Epidemiological studies have pointed out vitamin D as one of the main suspects in the etiology of multiple sclerosis (MS), along with Epstein–Barr virus infection and smoking [Citation1]. There is a plausible biological rationale for a clinically relevant anti-inflammatory effect of vitamin D in MS. Vitamin D exerts anti-inflammatory effects in vitro and in vivo, including in the experimental autoimmune encephalitis model that reflects many inflammatory aspects of MS. Experimental evidence also suggest that vitamin D could affect remyelination, independent of its effect on inflammation [Citation2]. From a clinical point of view, the evidence linking vitamin D with disease activity is even more intriguing, as it indicates that relapsing–remitting MS (RRMS) could be treated by a cheap and safe intervention. This evidence primarily comprises several studies showing a quite consistent association between vitamin D status and inflammatory disease activity, as measured by relapses [Citation3] and by magnetic resonance imaging (MRI) [Citation4,Citation5]. Most association studies show approximately 10% reduction of MRI and relapse rate for each 10 nmol/l increment in the serum concentration of 25-hydroxyvitamin D (25(OH)D). Thus, given that these associations reflects causality, raising the concentration of 25(OH)D from 50 nmol/l to 125 nmol/l should have an effect on disease activity in the same range as conventional disease-modifying drugs.

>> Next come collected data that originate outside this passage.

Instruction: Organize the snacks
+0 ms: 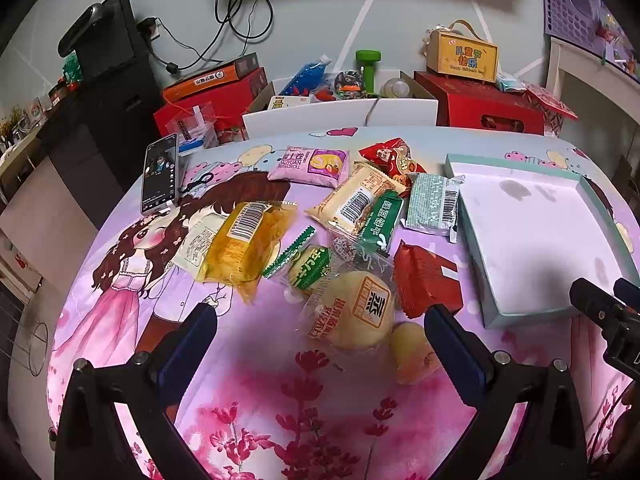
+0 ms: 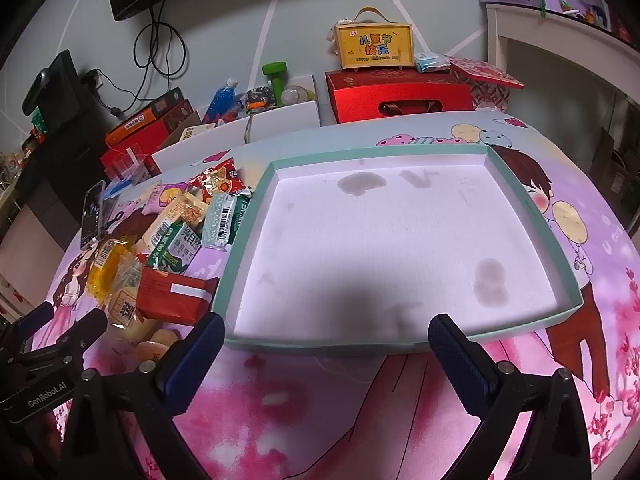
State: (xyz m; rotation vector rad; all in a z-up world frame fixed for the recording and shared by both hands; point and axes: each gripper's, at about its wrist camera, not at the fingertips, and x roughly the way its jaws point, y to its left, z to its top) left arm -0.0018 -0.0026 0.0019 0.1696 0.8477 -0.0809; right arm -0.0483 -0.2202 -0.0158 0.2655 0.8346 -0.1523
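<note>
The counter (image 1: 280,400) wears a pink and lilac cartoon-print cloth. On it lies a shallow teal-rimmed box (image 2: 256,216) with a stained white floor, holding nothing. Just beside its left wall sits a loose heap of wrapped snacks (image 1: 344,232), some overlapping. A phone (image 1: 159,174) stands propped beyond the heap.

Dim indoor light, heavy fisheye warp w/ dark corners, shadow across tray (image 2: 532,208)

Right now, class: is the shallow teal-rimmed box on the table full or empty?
Empty. The box shows only its bare white floor with some grey stains; every snack packet lies outside it on the tablecloth.
</note>
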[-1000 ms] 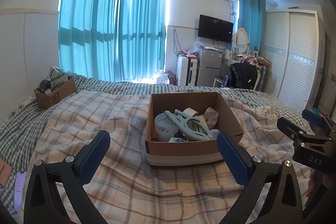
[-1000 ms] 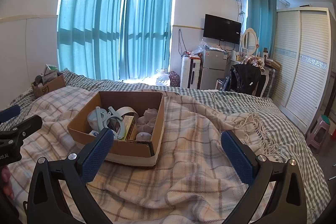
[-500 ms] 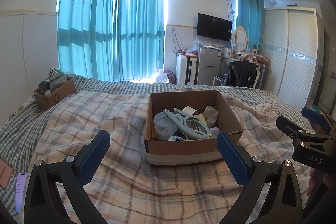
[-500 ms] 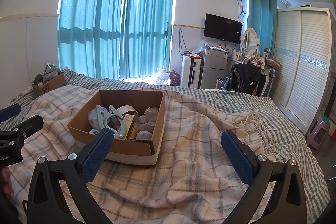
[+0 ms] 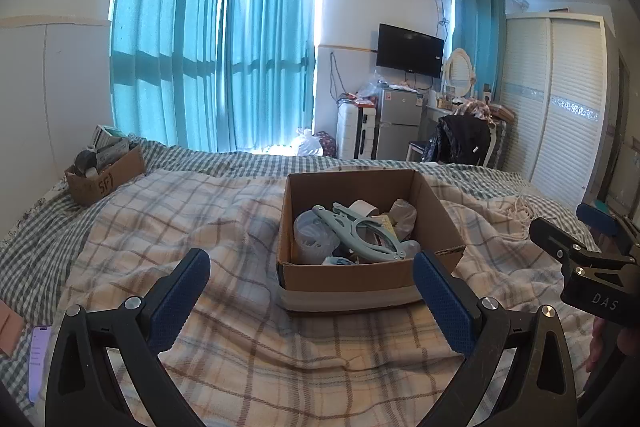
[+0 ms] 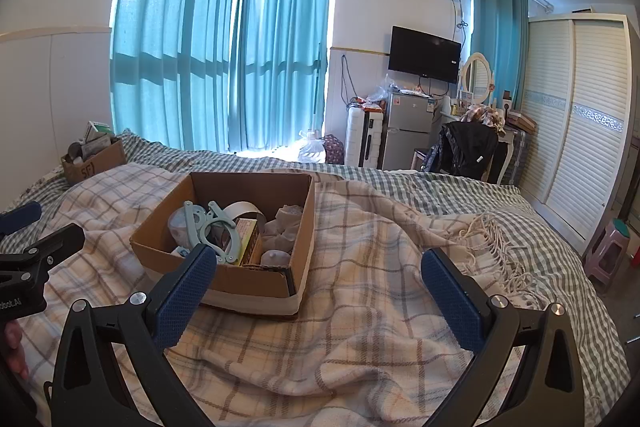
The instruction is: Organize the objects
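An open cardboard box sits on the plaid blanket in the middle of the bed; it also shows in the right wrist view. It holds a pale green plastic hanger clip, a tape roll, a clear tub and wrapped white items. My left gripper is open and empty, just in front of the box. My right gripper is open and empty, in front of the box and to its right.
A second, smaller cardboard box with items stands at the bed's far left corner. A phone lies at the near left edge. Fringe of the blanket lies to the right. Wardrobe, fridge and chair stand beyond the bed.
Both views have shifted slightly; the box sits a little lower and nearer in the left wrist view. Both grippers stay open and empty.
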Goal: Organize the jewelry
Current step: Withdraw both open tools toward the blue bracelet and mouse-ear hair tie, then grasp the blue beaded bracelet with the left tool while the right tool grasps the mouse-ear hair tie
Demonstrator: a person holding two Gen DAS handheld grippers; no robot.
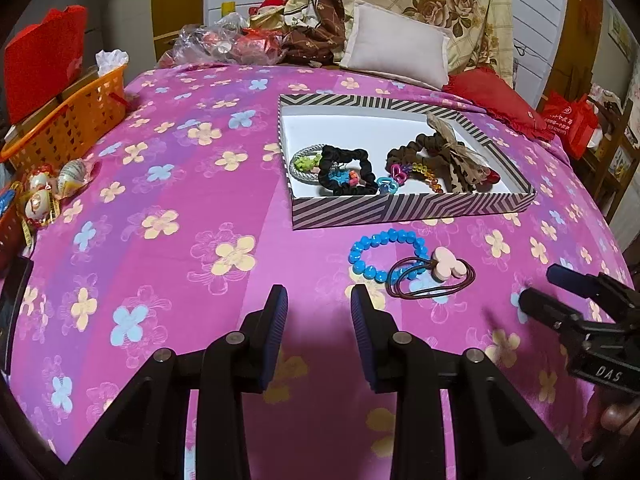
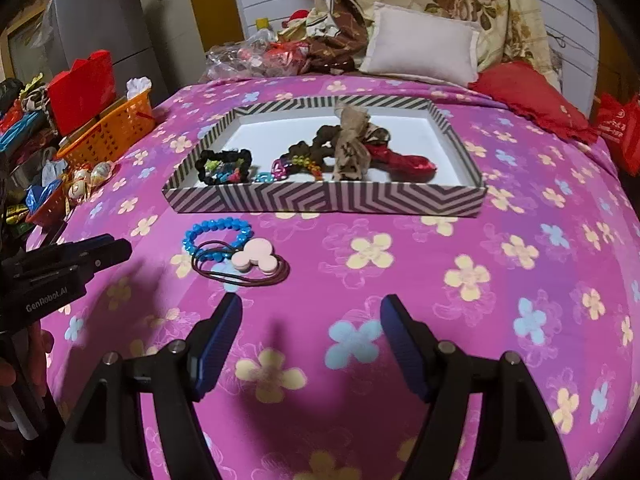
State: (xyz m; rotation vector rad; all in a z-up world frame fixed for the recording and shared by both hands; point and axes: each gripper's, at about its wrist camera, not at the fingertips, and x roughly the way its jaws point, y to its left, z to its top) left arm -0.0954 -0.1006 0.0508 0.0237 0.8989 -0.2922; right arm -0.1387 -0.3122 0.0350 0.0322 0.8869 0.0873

So why is not the role of vitamin D in MS settled – why do we still ask whether vitamin D exert relevant anti-inflammatory effects in MS?

No suspect – not even vitamin D – should be deemed guilty based on association alone. Although experimental studies support an anti-inflammatory effect and possibly also an effect on remyelination, the interpretation of such studies are limited by constraints such as the frequent use of supraphysiological doses of hormonal 1,25(OH)2D. One illustrative example is that although 1,25(OH)2D has been shown to inhibit B cell proliferation and isotype switching in vitro, vitamin D3 supplementation in MS patients did not have corresponding effects [Citation6].

The most obvious potential confounding factor in association studies of vitamin D and RRMS is that 25(OH)D is a proxy for UVB radiation from sunshine, which can induce other immunological effects than synthesis of vitamin D [Citation7]. One possibility is UV-mediated induction of cis-uranoic acid, which was recently demonstrated to induce CD4+CD25+FoxP3+ regulatory T cells and to reduce antigen-presenting capacity of dendritic cells [Citation8].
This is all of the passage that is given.